The story is narrated by Lena Haloway. She's ninety-five days away from her cure and she cannot wait. Love, aka deliria nervosa, has been outlawed. When children hit eighteen, they undergo a procedure that removes those foolish, impure and distracting impulses. Lena lives in Portland, Maine, which is surrounded by an electric fence that separates the population from "the Wilds." The government is brutally suppressive and Lena lives in constant fear of interrogation. Not so her best friend, Hana. She is wealthy and fearless, constantly breaking curfew and daring Lena to do the same. But Lena is damaged goods. Her mother's cure didn't work, requiring multiple procedures. She died during her last one.

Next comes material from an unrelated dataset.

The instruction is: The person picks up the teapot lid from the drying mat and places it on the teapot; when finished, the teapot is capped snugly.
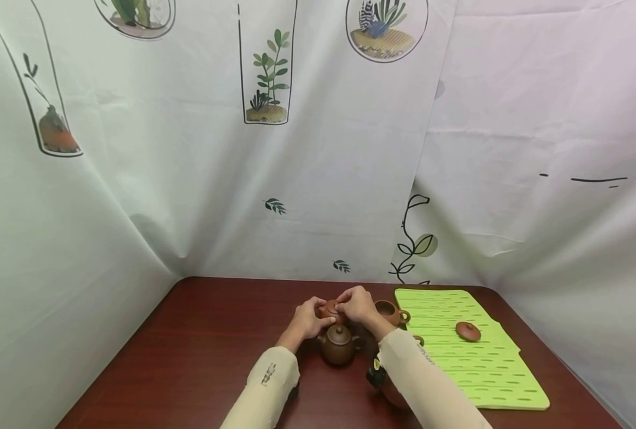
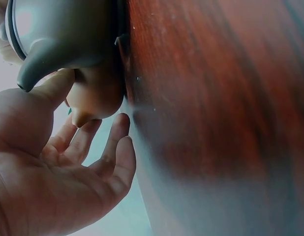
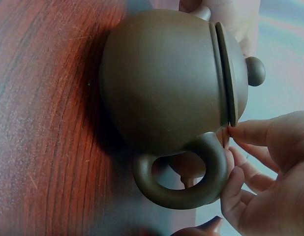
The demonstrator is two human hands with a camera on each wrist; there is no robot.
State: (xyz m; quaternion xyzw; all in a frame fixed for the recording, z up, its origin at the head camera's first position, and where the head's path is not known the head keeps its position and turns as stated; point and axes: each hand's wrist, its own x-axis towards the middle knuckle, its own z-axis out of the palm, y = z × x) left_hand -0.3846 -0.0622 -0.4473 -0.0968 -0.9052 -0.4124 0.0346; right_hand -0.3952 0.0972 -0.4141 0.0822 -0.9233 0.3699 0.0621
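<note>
In the head view both hands meet at a small reddish-brown teapot (image 1: 328, 310) toward the back of the table. My left hand (image 1: 308, 320) holds its side, thumb in front and other fingers beyond; the left wrist view shows its short spout (image 2: 82, 117) between them. My right hand (image 1: 356, 305) pinches at the top of this pot, on what looks like its lid (image 1: 332, 305); the fingertips are partly hidden. Nearer stands a dark brown lidded teapot (image 1: 339, 347), upright, its handle (image 3: 181, 199) to the right. It blocks much of the pot behind it in both wrist views.
An open brown pot (image 1: 386, 310) with a handle stands right of my right hand. A loose reddish lid (image 1: 468, 331) lies on the lime-green mat (image 1: 489, 375). Under my right sleeve, another reddish pot (image 1: 393, 393) and a dark object (image 1: 374, 374) are partly hidden. A printed cloth (image 1: 318, 167) hangs behind.
</note>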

Sarah Drew's performance made Delirium a better book than it was. She was fantastic; although I didn't love her male voices, especially Alex's. I was able to appreciate why my girls love this book. I did like Lena's voice and her awakening and I thought Hana was a hoot. Then, there were inconsistencies that brought me out of the story. I just couldn't buy into this regime that was supposedly so repressive, yet teens were constantly breaking curfew and holding illegal parties.
Still, the cliffhanger ending kept me interested enough to continue reading with my ears.
In Pandemonium, Drew changes the pronunciation of Hana's name from Han-na, in book one to Ho-nah. Again, the ease with which Lena and her cohort are able to elude the regime continued to be unbelievable. Also, Julian came off as way young. Not sure if it was the voice that Drew chose or the way he was written. Possibly a combination of both but enough interest remained to plow on to the conclusion.
Requiem was underwhelming. Here, the first-person narrative switches between Hana and Lena. There are some surprises. There is some suspense. The coincidence of them ending up in the same place at the end was a bit much to swallow. The love triangle? Meh. Can we please put a moratorium on heroines who might be kick-ass but whose naivté, denseness, cluelessness, thickness, or whatever makes them assume, "I'm ugly," or, "He doesn't love me," or, "He hates me!"? Enough!
And, what's with the chick on the covers surrounded by flowers? Lena's on the run and filthy for most of the second two books. Flowers and make up?